Another bewildering part of this TV of 1,000 channels is its remote. I bought a TCL, a Chinese company, via Walmart.com. I later learned that Walmart is heavily invested in TCL. For the first time, I saw no numbers anywhere on the remote control. There’s no “favorite” option, either. The remote operations couldn’t be more compact. It’s small, easily lost down the sofa. One must punch a command button 13 times before it allows one to start entering the first favorite channel. (It’s one of many choices and if a distraction prevents the operator from entering further favorite channels quickly, they have to punch the 13 numbers again.) If 60 of 1,000 live channels are the operator’s favorites, one has to individually punch them in from the first favorite channel 2…5…11…13 along with the other 56, one can’t go from 5 to, say, 55, one has to go through the others one by one. When I questioned TCL about this befuddling inconvenience, the technician suggested I select fewer favorite channels. Another annoyance came when my finger slipped. I suddenly had a female voice announcing every channel change. The remedy didn’t come under “Sound” no matter how many times I pressed Normal. It had happened before and they helped me after who knows how long waiting. This time I waited on the phone for an hour. I hung up and phoned again. Half hour later, a light went off in my head. Google got rid of the lady before TCL called back.
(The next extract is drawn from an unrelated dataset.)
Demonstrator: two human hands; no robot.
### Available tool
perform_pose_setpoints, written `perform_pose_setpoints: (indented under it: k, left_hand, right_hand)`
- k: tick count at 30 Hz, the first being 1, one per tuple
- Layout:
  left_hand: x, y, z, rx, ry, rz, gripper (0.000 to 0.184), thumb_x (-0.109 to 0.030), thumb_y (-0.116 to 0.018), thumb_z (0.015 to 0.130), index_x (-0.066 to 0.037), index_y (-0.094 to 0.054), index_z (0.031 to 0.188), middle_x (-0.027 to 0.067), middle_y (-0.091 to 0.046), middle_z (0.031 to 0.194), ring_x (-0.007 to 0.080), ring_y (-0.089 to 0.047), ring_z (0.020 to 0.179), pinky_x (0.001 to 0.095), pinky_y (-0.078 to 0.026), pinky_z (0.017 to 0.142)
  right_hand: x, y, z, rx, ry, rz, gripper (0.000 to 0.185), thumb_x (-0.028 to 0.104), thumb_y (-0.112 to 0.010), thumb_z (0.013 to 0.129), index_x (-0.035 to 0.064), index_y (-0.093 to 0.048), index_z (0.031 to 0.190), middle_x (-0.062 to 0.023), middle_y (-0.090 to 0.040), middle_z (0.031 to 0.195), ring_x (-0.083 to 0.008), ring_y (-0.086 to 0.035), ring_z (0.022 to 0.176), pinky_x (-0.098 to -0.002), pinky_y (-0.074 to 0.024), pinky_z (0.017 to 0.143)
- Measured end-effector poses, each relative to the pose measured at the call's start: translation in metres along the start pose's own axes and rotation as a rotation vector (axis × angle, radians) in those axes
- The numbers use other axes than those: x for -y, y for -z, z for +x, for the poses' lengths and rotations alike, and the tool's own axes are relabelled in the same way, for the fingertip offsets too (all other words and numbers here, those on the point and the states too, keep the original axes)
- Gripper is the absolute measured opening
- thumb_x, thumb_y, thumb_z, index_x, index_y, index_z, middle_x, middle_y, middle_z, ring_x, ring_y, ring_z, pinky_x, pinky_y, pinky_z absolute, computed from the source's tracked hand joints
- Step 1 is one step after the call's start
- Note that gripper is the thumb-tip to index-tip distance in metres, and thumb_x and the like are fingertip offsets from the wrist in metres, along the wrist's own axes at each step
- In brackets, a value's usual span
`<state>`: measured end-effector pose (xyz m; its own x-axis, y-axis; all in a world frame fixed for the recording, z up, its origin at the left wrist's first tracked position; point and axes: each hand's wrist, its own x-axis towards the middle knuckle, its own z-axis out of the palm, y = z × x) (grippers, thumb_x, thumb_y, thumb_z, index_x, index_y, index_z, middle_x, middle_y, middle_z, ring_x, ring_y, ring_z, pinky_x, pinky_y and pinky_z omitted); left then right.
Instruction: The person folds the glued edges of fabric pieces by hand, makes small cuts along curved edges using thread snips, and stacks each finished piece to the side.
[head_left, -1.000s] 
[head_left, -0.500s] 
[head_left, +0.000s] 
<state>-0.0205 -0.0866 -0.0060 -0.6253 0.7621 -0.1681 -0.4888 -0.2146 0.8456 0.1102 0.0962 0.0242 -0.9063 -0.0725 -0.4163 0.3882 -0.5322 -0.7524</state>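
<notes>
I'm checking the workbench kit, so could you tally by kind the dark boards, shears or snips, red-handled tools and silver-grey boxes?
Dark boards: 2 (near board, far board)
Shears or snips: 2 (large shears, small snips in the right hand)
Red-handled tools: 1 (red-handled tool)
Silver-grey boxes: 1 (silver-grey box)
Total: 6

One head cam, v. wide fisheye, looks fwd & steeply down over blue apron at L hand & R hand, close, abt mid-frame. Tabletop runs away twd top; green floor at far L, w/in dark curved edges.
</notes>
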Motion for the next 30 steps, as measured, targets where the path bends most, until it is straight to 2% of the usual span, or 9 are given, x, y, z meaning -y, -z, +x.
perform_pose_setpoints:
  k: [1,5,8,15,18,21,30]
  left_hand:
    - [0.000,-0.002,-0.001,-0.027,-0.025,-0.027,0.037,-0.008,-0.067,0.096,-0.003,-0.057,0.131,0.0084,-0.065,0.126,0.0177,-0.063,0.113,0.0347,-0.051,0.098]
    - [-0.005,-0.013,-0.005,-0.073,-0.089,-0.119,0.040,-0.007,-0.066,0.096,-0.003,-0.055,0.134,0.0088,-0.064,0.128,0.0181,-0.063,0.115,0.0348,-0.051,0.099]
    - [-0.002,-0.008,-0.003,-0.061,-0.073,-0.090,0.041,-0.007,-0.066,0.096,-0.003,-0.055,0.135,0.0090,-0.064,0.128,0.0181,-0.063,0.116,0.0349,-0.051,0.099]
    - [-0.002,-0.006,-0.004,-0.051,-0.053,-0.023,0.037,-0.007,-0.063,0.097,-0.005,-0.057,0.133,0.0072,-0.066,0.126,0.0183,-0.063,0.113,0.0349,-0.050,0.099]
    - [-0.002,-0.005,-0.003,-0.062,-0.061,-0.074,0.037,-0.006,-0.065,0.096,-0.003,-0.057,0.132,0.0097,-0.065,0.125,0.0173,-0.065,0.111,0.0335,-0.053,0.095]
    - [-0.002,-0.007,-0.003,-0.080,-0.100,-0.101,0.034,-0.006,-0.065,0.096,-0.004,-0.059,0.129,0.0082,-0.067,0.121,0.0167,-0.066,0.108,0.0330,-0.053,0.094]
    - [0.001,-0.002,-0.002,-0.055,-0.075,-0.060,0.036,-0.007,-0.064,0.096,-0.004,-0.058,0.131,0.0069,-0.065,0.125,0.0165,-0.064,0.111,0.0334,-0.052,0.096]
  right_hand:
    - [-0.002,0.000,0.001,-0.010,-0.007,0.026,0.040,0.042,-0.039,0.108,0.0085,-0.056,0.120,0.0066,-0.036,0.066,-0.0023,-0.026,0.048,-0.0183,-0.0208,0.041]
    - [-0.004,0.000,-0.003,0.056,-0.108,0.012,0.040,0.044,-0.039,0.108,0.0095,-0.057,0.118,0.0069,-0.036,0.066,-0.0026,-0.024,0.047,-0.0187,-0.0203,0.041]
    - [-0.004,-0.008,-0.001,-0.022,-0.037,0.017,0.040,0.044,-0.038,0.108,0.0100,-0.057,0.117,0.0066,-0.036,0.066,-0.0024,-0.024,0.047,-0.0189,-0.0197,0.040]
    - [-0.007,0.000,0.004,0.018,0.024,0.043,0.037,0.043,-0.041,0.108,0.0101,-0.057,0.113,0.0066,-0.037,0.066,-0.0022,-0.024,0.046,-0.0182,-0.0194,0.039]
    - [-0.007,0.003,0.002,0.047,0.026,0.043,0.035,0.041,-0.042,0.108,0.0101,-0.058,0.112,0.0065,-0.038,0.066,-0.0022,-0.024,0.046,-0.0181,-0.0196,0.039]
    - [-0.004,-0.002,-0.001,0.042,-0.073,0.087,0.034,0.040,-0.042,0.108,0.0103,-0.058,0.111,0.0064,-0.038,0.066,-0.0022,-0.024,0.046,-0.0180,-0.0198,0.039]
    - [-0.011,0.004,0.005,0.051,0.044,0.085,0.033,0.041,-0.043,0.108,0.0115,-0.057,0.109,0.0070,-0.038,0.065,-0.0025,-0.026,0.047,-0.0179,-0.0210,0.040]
Speaking of being called back, almost 40 years ago, Bob Iger wrote a piece for Broadcast & Cable Magazine arguing that TV’s audience would stop inching to cable from broadcast. But his then Cap Cities Annual Report didn’t back that up. I saw TV’s audience shifting to cable at broadcast’s expense when the report claimed ESPN2 would grow. (From where? More channels doesn’t mean more viewers). His piece surely didn’t anticipate streaming content, but the fact is that Beauty and The Beast’s 30th Anniversary ran on ABC in Primetime and was not available to his pay per view customers on Disney+ until the next day.
Barry Diller, just in conversation with Margaret Hoover, used the term audience shift to streaming services. This implies no increased total TV usage. Nothing dissed the Academy Awards more than his impulsive reaction. But he thought it should be only for industry people.